Although Fewell's defense counsel objected to the admission of the video, this objection was on the basis that his counsel had not yet reviewed the redacted video before trial and so was unable to determine whether all of the information she had requested be redacted had been removed.   Fewell's defense counsel never objected to the above exchange or claimed that it violated the order in limine.

Again, it appears that defense counsel's failure to object to the allegedly problematic question amounts to a failure to preserve the issue for appeal.   See Decker, 275 Kan. at 507, 66 P.3d 915.   However, even if this court determines that it should review Fewell's claim since it is framed as a question of prosecutorial misconduct, that claim is devoid of merit.

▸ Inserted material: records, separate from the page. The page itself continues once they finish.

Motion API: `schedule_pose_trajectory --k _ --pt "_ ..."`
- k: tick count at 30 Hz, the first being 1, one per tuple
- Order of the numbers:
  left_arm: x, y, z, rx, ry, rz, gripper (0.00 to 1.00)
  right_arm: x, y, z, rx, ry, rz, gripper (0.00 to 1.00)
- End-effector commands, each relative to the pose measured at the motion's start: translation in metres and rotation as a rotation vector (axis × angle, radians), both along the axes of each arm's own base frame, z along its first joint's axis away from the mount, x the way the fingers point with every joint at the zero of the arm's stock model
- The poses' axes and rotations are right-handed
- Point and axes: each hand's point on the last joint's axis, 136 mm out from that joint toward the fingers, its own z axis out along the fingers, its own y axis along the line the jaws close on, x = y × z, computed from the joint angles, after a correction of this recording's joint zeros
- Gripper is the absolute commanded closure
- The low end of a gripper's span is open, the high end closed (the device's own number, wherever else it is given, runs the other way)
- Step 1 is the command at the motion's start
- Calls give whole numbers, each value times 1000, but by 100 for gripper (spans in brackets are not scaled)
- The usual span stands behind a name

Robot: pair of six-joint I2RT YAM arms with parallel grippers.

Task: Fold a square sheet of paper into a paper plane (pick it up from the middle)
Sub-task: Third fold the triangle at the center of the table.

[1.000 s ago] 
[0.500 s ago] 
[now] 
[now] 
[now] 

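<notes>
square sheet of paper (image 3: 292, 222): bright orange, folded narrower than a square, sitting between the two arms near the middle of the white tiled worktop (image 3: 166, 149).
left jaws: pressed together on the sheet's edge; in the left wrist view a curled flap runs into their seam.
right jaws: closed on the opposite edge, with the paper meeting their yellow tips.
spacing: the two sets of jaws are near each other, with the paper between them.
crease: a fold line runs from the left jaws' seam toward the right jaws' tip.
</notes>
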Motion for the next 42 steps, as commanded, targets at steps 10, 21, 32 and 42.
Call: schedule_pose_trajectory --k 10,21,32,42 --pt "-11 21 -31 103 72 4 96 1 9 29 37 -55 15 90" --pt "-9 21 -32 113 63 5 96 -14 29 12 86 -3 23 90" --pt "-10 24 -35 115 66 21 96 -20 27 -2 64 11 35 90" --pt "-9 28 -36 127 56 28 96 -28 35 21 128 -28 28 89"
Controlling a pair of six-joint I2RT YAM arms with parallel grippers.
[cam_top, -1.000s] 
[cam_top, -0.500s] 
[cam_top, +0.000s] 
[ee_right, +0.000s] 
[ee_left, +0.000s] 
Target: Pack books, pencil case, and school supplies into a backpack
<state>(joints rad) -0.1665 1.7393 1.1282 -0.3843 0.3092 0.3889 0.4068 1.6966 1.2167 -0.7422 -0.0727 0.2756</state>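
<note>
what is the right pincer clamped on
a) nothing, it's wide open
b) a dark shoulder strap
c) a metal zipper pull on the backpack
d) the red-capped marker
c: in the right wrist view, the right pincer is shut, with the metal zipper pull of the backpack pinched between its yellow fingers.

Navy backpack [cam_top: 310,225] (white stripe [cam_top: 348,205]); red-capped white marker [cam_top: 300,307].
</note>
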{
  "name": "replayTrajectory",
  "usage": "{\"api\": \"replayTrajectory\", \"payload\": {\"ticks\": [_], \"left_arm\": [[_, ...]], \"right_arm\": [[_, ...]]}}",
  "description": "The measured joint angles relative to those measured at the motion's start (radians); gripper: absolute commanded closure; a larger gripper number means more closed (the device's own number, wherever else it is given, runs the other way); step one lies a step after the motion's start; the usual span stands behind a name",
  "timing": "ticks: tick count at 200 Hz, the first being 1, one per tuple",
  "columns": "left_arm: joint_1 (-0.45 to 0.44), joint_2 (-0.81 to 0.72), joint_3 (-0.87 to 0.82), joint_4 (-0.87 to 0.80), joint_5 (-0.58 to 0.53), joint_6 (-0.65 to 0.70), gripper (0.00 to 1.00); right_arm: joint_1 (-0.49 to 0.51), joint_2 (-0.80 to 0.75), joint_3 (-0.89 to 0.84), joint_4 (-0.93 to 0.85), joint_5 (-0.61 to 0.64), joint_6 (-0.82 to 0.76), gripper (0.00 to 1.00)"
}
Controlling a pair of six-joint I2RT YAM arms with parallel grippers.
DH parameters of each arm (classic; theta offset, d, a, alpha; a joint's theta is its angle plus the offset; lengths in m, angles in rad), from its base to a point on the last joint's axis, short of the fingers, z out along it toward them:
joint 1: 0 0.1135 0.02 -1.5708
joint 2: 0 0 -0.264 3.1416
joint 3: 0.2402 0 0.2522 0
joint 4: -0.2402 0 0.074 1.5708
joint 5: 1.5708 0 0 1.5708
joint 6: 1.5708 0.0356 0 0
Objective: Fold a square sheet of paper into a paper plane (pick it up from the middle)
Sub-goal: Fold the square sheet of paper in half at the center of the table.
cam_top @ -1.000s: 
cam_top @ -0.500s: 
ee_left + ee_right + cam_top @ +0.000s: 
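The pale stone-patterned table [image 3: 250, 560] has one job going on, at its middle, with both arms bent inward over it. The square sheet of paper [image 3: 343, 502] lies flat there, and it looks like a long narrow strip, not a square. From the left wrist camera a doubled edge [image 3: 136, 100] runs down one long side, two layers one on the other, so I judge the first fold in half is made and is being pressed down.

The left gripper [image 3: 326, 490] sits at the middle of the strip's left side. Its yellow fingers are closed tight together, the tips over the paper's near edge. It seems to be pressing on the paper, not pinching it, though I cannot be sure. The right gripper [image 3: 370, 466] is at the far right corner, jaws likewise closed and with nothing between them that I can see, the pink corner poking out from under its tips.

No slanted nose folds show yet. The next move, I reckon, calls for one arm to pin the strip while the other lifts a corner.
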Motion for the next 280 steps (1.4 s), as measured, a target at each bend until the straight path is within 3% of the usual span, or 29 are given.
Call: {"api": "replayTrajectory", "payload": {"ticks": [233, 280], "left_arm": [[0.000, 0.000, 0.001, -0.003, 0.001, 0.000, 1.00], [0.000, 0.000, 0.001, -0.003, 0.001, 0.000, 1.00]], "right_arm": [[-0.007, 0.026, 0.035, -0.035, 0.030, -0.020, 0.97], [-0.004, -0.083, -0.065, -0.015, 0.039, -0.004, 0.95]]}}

The Court of Appeals rejected Fewell's claim:

“In State v. Kemp, 30 Kan.App.2d 657, 663, 46 P.3d 31 (2002), the court held an adequate foundation for the admission of a videotape requires testimony that the tape accurately represents the events presented and that testimony that an admitted copy is identical to the original videotape is insufficient.   Here, it appears that the State was attempting to lay the foundation of the redacted videotape to be admitted later in the trial, and in order to comply with Kemp, the State had to comment that the videotape had been adjusted.”   Fewell, 37 Kan.App.2d at 293, 152 P.3d 1249.

As the Court of Appeals concluded in its opinion, the purpose of the comments regarding the redacted videotape was to lay the foundation for admitting that tape into evidence, not to implicitly violate the order in limine.  37 Kan.App.2d at 293, 152 P.3d 1249.   This conclusion is supported by the State's comments as well as statements by the district court.   Outside the presence of the jury and before the video was shown to the jury, the State explained at a conference between the court and parties that “the trooper testified to the basis of having it [the video] admitted.”   In addition, the court instructed the jury prior to the playing of the video that “there has been some parts of this excised, so basically that's pursuant to the Court's ruling.”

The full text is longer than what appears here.